Everyone I ask in Carnoustie has heard of May Island but have never visited. I hope these few pictures will encourage them. The Island is in the Firth of Forth and can be reached from Anstruther in Fife by boat or rapid inflatable. There is also a possibility from North Berwick. Check out the sites here & here

We went in July when nearly all the birds are raising young. The main attraction is the huge colony of Puffins, over 80,000 this year. The skies are full of them racing back and forth to feed the wee ones.

SkyfullNot the most elegant of birdsOne Puffin flyingbut pretty good at fishing!

The puffin chicks have to walk to the sea from their burrow and sometimes they get lost. This fellow was being taken away from the island to be released away from the gulls.

Pufflin

There is also a large population of arctic terns who defend their young most vigorously. It doesn’t help when the chicks stray onto the path… Arctic Tern chick

Here’s the parents in attack mode, take a hat!

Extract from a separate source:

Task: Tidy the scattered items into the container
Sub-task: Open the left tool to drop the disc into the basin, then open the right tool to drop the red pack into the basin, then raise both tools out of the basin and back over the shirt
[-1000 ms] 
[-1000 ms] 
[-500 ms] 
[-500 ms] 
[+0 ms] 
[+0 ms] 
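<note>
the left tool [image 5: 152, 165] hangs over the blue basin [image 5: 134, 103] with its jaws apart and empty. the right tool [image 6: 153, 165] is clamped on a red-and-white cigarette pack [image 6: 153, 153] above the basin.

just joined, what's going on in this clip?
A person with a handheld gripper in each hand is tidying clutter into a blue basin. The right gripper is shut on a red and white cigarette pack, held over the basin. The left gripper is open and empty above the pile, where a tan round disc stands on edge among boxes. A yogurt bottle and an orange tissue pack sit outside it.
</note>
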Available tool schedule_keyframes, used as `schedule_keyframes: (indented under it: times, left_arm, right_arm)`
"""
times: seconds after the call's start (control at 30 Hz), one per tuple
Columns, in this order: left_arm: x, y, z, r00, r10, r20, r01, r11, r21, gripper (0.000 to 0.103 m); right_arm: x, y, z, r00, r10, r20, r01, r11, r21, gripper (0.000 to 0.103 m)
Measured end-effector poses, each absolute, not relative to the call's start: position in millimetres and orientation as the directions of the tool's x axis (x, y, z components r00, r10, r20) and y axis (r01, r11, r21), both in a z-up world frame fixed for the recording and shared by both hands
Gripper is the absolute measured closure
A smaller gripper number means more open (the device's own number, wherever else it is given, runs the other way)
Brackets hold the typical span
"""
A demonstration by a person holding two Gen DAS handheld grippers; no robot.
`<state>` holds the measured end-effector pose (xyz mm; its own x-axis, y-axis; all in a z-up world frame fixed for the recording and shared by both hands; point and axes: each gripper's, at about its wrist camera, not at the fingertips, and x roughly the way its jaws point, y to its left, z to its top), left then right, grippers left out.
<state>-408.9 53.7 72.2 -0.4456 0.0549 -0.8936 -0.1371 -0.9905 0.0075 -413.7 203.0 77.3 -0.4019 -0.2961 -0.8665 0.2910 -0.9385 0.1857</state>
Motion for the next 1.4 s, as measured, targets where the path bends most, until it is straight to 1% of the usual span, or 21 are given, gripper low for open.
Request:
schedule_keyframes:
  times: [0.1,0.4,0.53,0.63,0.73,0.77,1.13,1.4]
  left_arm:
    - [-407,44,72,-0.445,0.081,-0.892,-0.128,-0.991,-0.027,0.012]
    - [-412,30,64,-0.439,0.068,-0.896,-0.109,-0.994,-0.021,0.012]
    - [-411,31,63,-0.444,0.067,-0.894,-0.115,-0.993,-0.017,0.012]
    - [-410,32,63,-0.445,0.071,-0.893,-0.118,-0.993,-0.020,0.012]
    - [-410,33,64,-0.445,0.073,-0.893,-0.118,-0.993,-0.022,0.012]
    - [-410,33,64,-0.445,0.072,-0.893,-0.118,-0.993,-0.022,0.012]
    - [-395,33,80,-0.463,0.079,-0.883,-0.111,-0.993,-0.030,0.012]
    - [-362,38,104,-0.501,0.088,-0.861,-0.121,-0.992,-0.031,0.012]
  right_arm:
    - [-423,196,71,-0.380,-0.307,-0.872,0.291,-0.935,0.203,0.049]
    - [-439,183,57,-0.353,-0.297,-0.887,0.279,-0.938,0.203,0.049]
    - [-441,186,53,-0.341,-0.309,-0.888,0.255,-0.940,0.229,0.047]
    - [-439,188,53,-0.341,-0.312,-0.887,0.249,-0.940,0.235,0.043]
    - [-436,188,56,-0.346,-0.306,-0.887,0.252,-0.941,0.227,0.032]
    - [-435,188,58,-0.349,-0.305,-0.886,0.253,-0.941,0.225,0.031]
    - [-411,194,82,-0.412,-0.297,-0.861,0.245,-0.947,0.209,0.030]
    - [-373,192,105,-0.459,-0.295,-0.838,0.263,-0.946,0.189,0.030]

Arctic Terns protecting young

If there are no babies about they are a lot calmer and probably the most elegant bird on the island

Arctic Tern Stood

Arctic Tern flying

There are also Razorbills and Guillemots on almost every cliff ledge

The guillemot babies have to jump into the sea before they can fly. Sometimes hundreds of feet. Brave wee chaps. Finally found out that the best distinguishing feature between a shag and a cormorant is the yellow at the base of the beak on a shag.

Shag

There are also gannets, fulmars, kittiwakes, and every kind of gull. We just didn’t have enough time to catch them all on film. The island also hosts “land” birds too. Here’s a rock pippet singing his head off, or telling us to go away

Rock Pippet -loud

And a very fat and tranquil colony of rabbits who have no natural predators there. Oh, and of course the grey seals all around the rocky shore….

The icing on the cake was the pod of dolphins we were able to sail alongside as we returned in the evening. You should also check out the fish and chips at the Anstruther Fish Bar!